The required output is the exact run of lines in the listing below from the line holding "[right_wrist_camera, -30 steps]" through the line holding "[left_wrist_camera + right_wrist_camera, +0", with no pictures.

--- Data excerpt ---

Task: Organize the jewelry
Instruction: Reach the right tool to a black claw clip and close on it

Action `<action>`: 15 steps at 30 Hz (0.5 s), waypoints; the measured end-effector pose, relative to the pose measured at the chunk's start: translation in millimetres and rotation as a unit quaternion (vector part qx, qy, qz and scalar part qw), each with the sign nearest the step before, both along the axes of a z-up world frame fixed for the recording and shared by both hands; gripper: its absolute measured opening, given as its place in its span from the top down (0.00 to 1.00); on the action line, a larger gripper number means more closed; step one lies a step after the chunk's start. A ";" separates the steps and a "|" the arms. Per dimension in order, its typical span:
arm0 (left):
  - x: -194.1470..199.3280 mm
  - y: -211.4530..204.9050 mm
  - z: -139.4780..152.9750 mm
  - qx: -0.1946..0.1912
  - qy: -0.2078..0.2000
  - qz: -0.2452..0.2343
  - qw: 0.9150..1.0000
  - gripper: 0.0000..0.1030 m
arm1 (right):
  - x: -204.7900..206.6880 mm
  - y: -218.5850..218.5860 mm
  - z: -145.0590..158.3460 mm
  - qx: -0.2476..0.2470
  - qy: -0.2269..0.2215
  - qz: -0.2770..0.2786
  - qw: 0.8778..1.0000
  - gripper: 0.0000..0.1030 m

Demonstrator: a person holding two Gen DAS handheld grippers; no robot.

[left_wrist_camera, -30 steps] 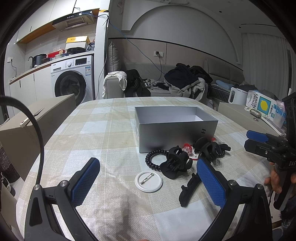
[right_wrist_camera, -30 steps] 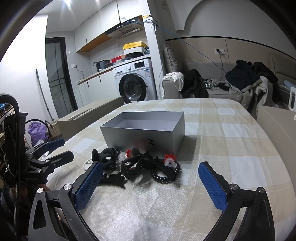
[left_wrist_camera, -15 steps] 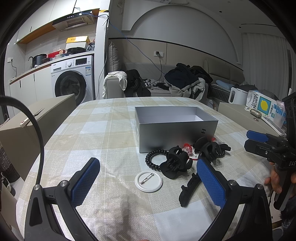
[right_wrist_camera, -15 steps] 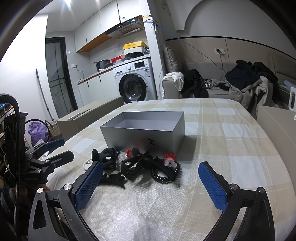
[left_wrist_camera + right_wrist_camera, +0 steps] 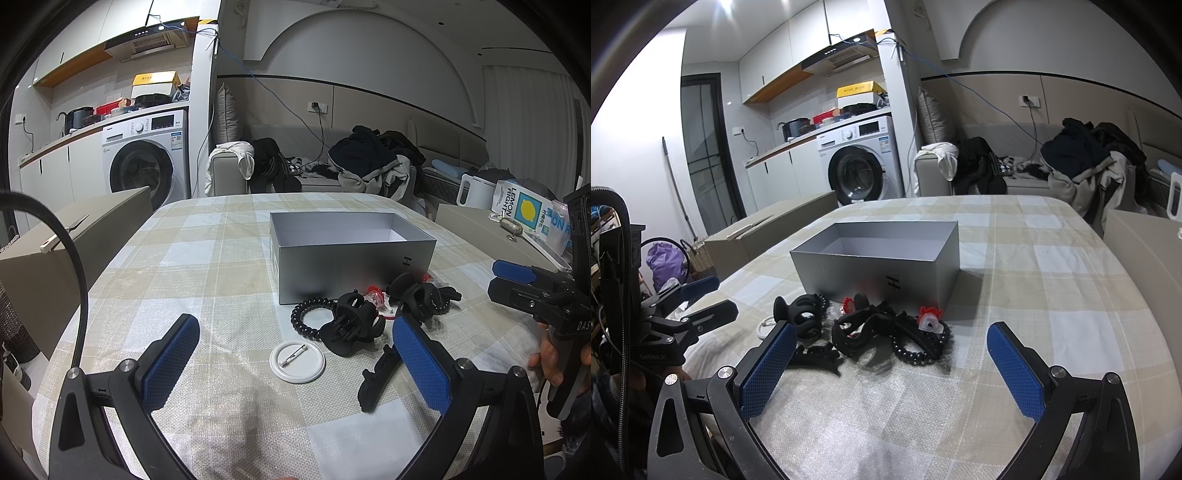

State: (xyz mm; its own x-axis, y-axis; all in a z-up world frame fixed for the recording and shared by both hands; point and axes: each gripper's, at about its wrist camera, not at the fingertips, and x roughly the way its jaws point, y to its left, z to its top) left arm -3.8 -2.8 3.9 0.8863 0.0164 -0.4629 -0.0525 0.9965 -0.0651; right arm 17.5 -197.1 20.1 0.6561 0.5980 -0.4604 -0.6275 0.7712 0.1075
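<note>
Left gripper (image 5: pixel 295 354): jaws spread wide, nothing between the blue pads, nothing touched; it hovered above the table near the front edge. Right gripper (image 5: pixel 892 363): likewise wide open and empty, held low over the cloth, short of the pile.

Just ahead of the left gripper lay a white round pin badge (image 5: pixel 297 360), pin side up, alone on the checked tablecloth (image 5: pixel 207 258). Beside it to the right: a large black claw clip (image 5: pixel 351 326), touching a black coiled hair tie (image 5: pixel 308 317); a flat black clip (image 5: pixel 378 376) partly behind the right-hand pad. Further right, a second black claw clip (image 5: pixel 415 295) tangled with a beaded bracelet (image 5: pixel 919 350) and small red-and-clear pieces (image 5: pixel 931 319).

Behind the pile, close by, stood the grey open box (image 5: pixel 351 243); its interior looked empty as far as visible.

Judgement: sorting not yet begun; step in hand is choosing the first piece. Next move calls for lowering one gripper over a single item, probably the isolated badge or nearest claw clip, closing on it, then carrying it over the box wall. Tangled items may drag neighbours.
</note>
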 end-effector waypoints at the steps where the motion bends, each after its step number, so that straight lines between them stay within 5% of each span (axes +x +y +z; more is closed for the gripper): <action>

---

◆ **Solution**
[right_wrist_camera, -30 steps] 
[left_wrist_camera, -15 steps] 
[right_wrist_camera, -15 steps] 
[left_wrist_camera + right_wrist_camera, +0 steps] 

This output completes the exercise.